Please start any new threads on our new site at https://forums.sqlteam.com. We've got lots of great SQL Server experts to answer whatever question you can come up with.

 All Forums
 SQL Server 2008 Forums
 Transact-SQL (2008)
 Verification against another row

Author  Topic 

mugen2005
Starting Member

16 Posts

Posted - 2011-12-28 : 13:20:00
I’m trying to group together activities in a sequential order.
The Row column is incremental, the GroupIP is populated for the example, but that is the field I need to write in sql.

Row Activity groupID
1 begin 1
2 datax 1
3 datay 1
4 end 1
5 begin 5
6 end 5
7 begin 7
8 datay 7
9 end 7

So what it will do is the first complete (beginning to end) activity as 1 since that was the row it started on. The second complete activity will be 5, and the third will be 7. I’m doing this because of all the different activities that we use and need to sum durations of each activity belonging in the same group.

It looks like an inner join on itself is what’s needed, but I can’t seem to figure out how to get it to check just from beginning to end on the activity.

Any help would be greatly appreciated.
Thank you

sunitabeck
Master Smack Fu Yak Hacker

5155 Posts

Posted - 2011-12-28 : 14:00:06
One way to do it is as follows:
SELECT 
Row,
Activity,
DENSE_RANK() OVER ( ORDER BY groupID ) AS groupID
FROM
(
SELECT
t1.*,
row-ROW_NUMBER() OVER( PARTITION by t2.[end] ORDER BY row) groupID
FROM
YourTable t1
CROSS APPLY (SELECT MIN(row) AS [end] FROM YourTable t2 WHERE t2.row >= t1.row AND t2.activity = 'end') t2
)S;
Go to Top of Page

mugen2005
Starting Member

16 Posts

Posted - 2011-12-28 : 15:18:42
quote:
Originally posted by sunitabeck

One way to do it is as follows:
SELECT 
Row,
Activity,
DENSE_RANK() OVER ( ORDER BY groupID ) AS groupID
FROM
(
SELECT
t1.*,
row-ROW_NUMBER() OVER( PARTITION by t2.[end] ORDER BY row) groupID
FROM
YourTable t1
CROSS APPLY (SELECT MIN(row) AS [end] FROM YourTable t2 WHERE t2.row >= t1.row AND t2.activity = 'end') t2
)S;





Dense_rank, who would of thought?
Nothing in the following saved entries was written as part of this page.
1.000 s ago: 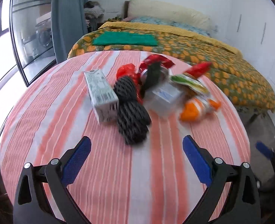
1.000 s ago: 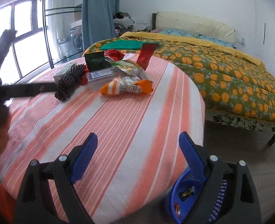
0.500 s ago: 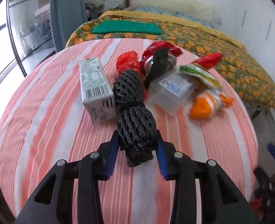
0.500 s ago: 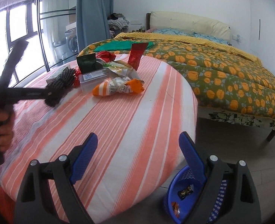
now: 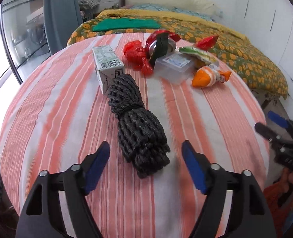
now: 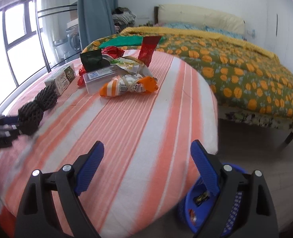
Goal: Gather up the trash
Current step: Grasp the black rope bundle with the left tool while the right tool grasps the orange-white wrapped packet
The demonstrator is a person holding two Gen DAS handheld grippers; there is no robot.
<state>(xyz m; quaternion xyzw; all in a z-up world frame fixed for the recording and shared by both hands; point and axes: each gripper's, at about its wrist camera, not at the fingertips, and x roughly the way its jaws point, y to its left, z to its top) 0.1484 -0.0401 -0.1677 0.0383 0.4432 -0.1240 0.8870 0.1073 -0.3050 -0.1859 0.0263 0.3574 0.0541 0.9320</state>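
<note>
A black mesh bundle (image 5: 138, 127) tied round the middle lies on the striped tablecloth (image 5: 47, 109). Its near end sits between the blue pads of my left gripper (image 5: 145, 145). The jaws are opening and neither pad touches the bundle. Behind it lie a milk carton (image 5: 106, 63), a red bag (image 5: 135, 53), a clear plastic box (image 5: 174, 65) and an orange wrapper (image 5: 208, 76). My right gripper (image 6: 147, 144) hovers open over the table's near edge with nothing between its fingers. The black bundle (image 6: 37, 107) shows at the left of the right wrist view.
A blue basket (image 6: 231, 204) with some wrappers in it stands on the floor below the right gripper. A bed (image 6: 235, 63) with an orange-patterned cover runs along the far right. Windows and a curtain (image 6: 94, 13) are at the left.
The left gripper closed on the black bundle and drew it nearer, away from the carton's side. Its jaws have since spread apart again. The right gripper has barely moved.
</note>
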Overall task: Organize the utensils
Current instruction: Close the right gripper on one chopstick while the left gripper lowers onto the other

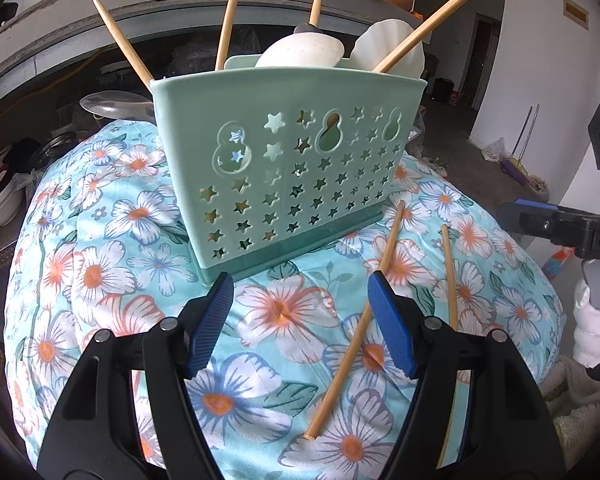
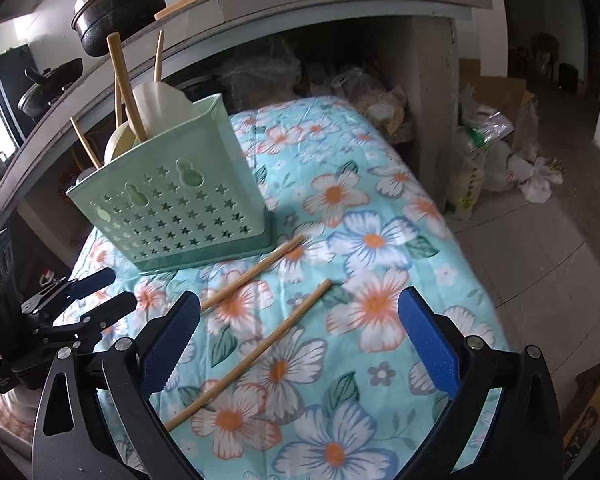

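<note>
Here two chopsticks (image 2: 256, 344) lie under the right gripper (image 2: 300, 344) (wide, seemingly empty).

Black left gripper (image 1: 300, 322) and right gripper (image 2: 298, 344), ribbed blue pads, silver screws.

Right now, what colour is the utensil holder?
Mint green utensil holder with star cut-outs; clearest in the left wrist view.
</note>
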A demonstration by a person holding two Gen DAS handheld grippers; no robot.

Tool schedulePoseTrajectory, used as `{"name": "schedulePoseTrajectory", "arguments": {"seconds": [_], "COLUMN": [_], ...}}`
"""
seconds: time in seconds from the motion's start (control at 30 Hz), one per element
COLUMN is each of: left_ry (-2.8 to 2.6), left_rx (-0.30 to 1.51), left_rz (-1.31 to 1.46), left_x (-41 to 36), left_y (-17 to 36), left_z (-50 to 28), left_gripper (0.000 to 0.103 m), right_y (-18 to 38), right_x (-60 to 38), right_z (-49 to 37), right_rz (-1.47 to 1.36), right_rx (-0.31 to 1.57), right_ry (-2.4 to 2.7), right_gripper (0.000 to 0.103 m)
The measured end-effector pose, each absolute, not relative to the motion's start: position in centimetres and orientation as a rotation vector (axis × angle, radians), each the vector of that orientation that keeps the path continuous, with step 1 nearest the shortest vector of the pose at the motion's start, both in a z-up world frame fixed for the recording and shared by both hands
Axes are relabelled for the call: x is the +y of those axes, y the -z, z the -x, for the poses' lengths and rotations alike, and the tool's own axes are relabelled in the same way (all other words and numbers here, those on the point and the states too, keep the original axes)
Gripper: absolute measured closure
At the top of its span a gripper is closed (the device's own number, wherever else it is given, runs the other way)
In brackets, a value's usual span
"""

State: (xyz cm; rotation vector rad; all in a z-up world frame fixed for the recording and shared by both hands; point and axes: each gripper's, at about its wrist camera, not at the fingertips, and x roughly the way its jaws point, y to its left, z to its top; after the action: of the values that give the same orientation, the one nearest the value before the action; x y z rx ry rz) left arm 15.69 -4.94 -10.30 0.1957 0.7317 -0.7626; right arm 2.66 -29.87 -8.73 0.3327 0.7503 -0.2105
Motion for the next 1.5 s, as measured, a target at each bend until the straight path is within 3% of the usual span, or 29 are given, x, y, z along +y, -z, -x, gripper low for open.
{"name": "schedulePoseTrajectory", "arguments": {"seconds": [0.23, 0.5, 0.83, 1.03, 1.3, 1.5], "left_ry": [0.762, 0.757, 0.753, 0.753, 0.738, 0.728], "left_rx": [0.734, 0.738, 0.743, 0.74, 0.746, 0.744], "left_rz": [-0.194, -0.187, -0.179, -0.178, -0.173, -0.174], "left_x": [-4.6, -4.3, -4.0, -3.8, -3.7, -4.1], "left_y": [10.3, 10.5, 10.5, 10.3, 10.4, 10.1], "left_z": [-15.8, -16.1, -16.2, -16.1, -16.0, -15.7], "left_gripper": [0.037, 0.037, 0.037, 0.037, 0.037, 0.037], "right_y": [8.1, 7.4, 10.1, 14.1, 15.0, 15.1], "right_x": [-29.6, -26.9, -29.6, -29.1, -30.1, -31.0], "right_z": [-2.8, -2.5, -3.6, -4.7, -4.7, -6.0], "right_rz": [-0.237, 0.089, -0.464, -0.685, -0.781, -0.761], "right_rx": [0.711, 0.603, 0.795, 0.984, 0.986, 0.978], "right_ry": [0.299, 0.476, 0.059, -0.021, -0.013, 0.026], "right_gripper": [0.006, 0.007, 0.007, 0.033, 0.04, 0.055]}}
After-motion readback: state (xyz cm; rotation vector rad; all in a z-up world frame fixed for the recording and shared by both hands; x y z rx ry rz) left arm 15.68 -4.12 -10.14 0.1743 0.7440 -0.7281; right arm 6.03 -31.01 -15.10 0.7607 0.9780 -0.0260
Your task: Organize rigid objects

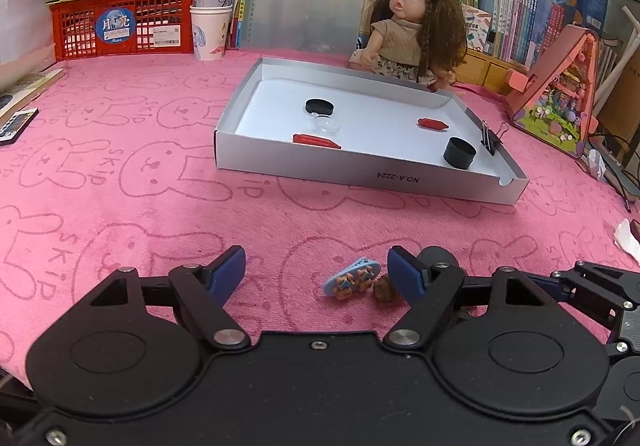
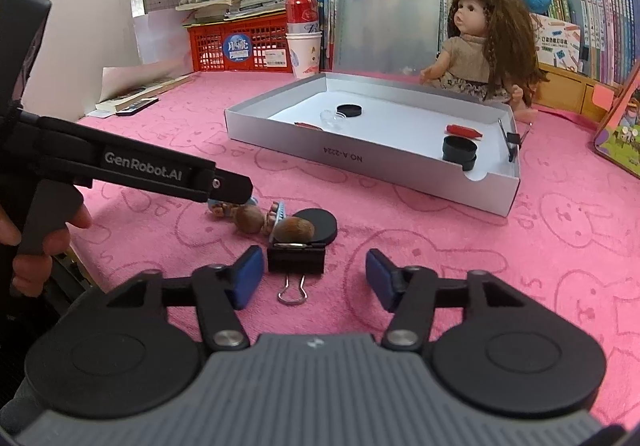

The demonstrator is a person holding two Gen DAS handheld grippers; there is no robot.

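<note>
Right hand-held gripper (image 2: pixel 315 275) agape around black metal binder clip (image 2: pixel 296 257), untouched; fuzzy pink cloth (image 2: pixel 460 246).

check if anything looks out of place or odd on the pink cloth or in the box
A small clutter sits loose on the pink cloth instead of in the grey box: a black binder clip, a black round lid, two brown balls and a blue bear clip. Inside the box, nothing looks spilled or damaged.
</note>
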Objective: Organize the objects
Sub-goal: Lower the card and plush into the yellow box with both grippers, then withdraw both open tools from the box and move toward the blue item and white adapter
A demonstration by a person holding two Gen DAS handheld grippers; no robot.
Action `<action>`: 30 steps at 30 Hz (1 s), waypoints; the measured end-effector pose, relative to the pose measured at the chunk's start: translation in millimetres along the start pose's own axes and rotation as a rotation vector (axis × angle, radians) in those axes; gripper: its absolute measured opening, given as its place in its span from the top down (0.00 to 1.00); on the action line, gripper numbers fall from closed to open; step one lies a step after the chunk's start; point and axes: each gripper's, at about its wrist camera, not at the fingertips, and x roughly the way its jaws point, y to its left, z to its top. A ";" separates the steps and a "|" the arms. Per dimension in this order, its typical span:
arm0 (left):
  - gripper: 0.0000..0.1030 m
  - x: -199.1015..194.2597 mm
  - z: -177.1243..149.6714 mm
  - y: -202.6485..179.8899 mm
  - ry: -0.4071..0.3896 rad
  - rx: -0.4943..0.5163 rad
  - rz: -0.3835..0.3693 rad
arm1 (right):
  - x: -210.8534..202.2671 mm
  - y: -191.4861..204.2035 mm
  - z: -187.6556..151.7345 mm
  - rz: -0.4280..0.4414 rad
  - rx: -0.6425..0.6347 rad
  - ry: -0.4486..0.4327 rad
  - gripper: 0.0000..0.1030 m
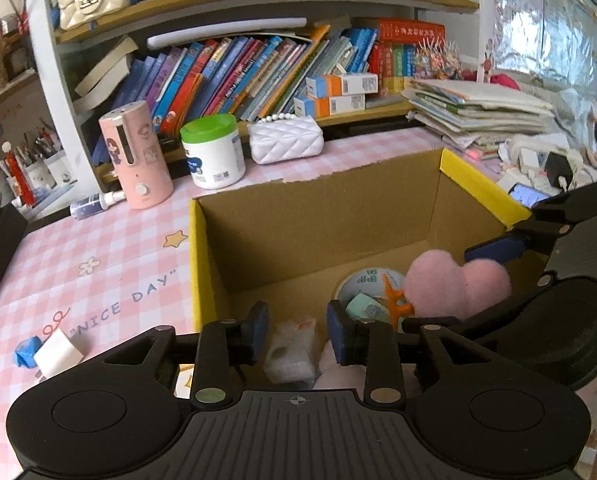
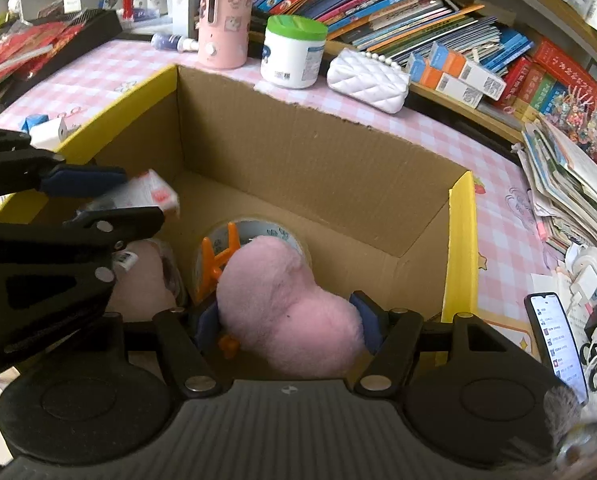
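The landmark is the cardboard box (image 2: 318, 152), open-topped with yellow-edged walls, standing on the pink checked tablecloth (image 1: 98, 248).

Gripper state:
- The right gripper (image 2: 286, 322) is inside the box, near its floor. Its 2 pads are clenched on the pink plush heart (image 2: 286, 300).
- The left gripper (image 1: 298, 332) is above the box's near left corner. A white packet (image 1: 290, 354) lies between its pads; in the left wrist view a gap shows on each side, so the fingers look released, though contact cannot be ruled out.

Already in the box: a tape roll (image 2: 254, 232), an orange clip (image 2: 218, 256) and a pale pink soft item (image 2: 146, 276) beside the heart.

Remaining outside the box, judged as candidates: a white charger block (image 1: 58, 354) and a blue scrap (image 1: 26, 352) left of the box; behind it, a pink dispenser (image 1: 138, 156), a green-lidded tub (image 1: 212, 152) and a white quilted purse (image 1: 286, 140).

Progress estimate: partly done. The heart is not yet released.
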 end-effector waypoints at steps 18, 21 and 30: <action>0.26 -88.1 -20.6 6.1 -0.189 -0.079 0.017 | -88.6 20.2 -38.4 -0.212 0.228 -0.262 0.26; 0.26 -97.1 -31.1 5.7 -0.192 -0.076 0.003 | -103.0 25.0 -50.2 -0.250 0.297 -0.284 0.25; 0.18 -114.9 -75.4 15.6 -0.138 -0.050 -0.009 | -117.4 59.4 -87.1 -0.308 0.410 -0.228 0.24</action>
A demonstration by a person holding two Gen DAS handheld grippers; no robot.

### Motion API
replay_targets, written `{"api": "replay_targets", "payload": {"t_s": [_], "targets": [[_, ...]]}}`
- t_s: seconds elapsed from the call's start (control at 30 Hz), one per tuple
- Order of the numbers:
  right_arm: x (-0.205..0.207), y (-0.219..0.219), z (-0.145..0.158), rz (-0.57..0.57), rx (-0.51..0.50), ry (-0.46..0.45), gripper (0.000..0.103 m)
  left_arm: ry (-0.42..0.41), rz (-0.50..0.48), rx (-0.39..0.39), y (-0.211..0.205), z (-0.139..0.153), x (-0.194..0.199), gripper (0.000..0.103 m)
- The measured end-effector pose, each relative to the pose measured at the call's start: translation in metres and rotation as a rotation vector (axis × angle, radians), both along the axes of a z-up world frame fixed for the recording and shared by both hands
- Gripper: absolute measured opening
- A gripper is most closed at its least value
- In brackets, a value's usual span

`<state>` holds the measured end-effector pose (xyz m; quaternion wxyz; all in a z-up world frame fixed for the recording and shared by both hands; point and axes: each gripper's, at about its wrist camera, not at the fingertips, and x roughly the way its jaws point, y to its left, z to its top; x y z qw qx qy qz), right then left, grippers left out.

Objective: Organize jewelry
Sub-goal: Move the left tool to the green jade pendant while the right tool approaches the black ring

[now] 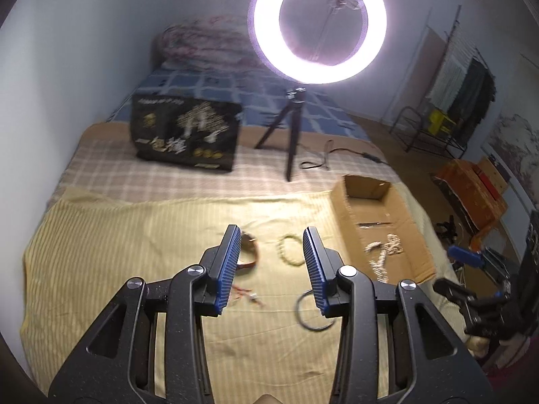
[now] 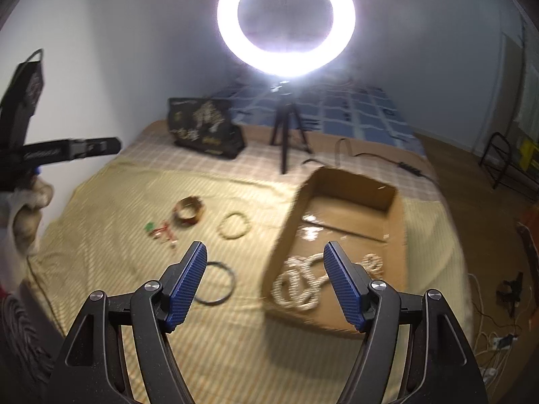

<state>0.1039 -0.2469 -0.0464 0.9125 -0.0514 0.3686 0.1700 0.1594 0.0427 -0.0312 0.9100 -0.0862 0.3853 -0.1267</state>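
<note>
Cardboard box (image 2: 340, 232), open-topped, lies on the yellow striped cloth (image 2: 134, 242) that covers the near part of the bed (image 1: 111, 168). Inside it: pale beaded strands (image 2: 303, 282), looped over one another near the front wall.

Still out on the cloth, left of the box:
- pale bead bracelet (image 2: 234, 225), lying flat, near the box wall but apart from it.
- brown bangle (image 2: 188, 210), farther left.
- small red and green pieces (image 2: 161, 230), just in front of the bangle; too blurred to identify.
- dark thin ring (image 2: 215, 282), nearest to me, flat on the cloth.

My left claw (image 1: 273, 269): jaws apart, a moderate gap, nothing between the pads. In its own view the bead bracelet shows in the gap, down on the cloth, and the dark ring lies partly behind the right finger.

My right claw (image 2: 266, 286): jaws wide, empty. It hangs over the box's near-left corner; the beaded strands show between its fingers, below.

Background: lit ring light (image 2: 286, 23) on a small tripod (image 2: 286, 134), black printed bag (image 2: 205, 128) to its left.
</note>
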Motion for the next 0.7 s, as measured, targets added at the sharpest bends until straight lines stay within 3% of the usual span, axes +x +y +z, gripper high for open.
{"api": "replay_targets", "payload": {"t_s": [0.3,0.7], "targets": [[-0.01,0.042,-0.037,0.1,-0.011,0.09,0.071,0.092,0.041,-0.021,0.034,-0.034,0.008,0.039],[-0.01,0.069,-0.076,0.169,-0.044,0.165,0.071,0.19,-0.007,-0.053,0.026,-0.07,0.02,0.039]]}}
This is working well but giving the groupID starting at 1 every time. I need to get it to reflect the row number its on. Thank you for your help though. Its definitely helped me get off on the right foot.
Go to Top of Page

Vinnie881
Master Smack Fu Yak Hacker

1231 Posts

Posted - 2011-12-28 : 17:07:53
/*This will be a very fast query for you, just make sure you have a clustered index on the table to keep the order.
*/

declare @tmp table(id int primary key,activity varchar(20),groupid int)
insert into @tmp(id,activity)
select 1,'begin' union all
select 2,'datax' union all
select 3, 'datay' union all
select 4, 'end' union all
select 5, 'begin' union all
select 6, 'end' union all
select 7, 'begin' union all
select 8, 'datay' union all
select 9, 'end'

declare @groupid int,@anchor int
set @groupid = 0

update a
set @groupid = groupid = case when activity = 'begin' then id else @groupid end
,@anchor = id
from @tmp a

select * from @tmp

/*OUTPUT
id activity groupid
1 begin 1
2 datax 1
3 datay 1
4 end 1
5 begin 5
6 end 5
7 begin 7
8 datay 7
9 end 7
*/


Success is 10% Intelligence, 70% Determination, and 22% Stupidity.
\_/ _/ _/\_/ _/\_/ _/ _/- 881
Go to Top of Page

lazerath
Constraint Violating Yak Guru

343 Posts

Posted - 2011-12-28 : 17:11:25
-- initialize sample data
with cteYourTableExample
(Row, Activity, yourGroupID)
AS
(
select 1 ,'begin', 1 union all
select 2 ,'datax', 1 union all
select 3 ,'datay', 1 union all
select 4 ,'end', 1 union all
select 5 ,'begin', 5 union all
select 6 ,'end', 5 union all
select 7 ,'begin', 7 union all
select 8 ,'datay', 7 union all
select 9 ,'end', 7
)
-- Example Solution - CROSS APPLY
-- be sure to have a NONCLUSTERED INDEX on (Activity ASC, ROW DESC) for
-- maximum performance; ideally a filtered index if it's only for this.
select *
from cteYourTableExample c
cross apply (
-----------------
select top 1 d.Row as calcGroupID
from cteYourTableExample d
where d.Row <= c.Row
and d.Activity ='begin'
order by d.Row desc
-----------------
) z;

/* -- Results
Row Activity yourGroupID calcGroupID
1 begin 1 1
2 datax 1 1
3 datay 1 1
4 end 1 1
5 begin 5 5
6 end 5 5
7 begin 7 7
8 datay 7 7
9 end 7 7
--*/

Go to Top of Page

mugen2005
Starting Member

16 Posts

Posted - 2011-12-29 : 08:51:37
Lazerath and Vinnie Thank you SO much. I have used both methods and they work great. I was trying to make this more difficult then it needed to be, thanks again.
Go to Top of Page

mugen2005
Starting Member

16 Posts

Posted - 2011-12-29 : 09:33:35
1 more question.

How would you be able to specify a stop point. Say you wanted to stop at DataY and skip over END and pick back up at begining?

Go to Top of Page

Vinnie881
Master Smack Fu Yak Hacker

1231 Posts

Posted - 2011-12-29 : 13:00:04
If it's a large record base, check the stats and execution time, the query I provided should well out perform others.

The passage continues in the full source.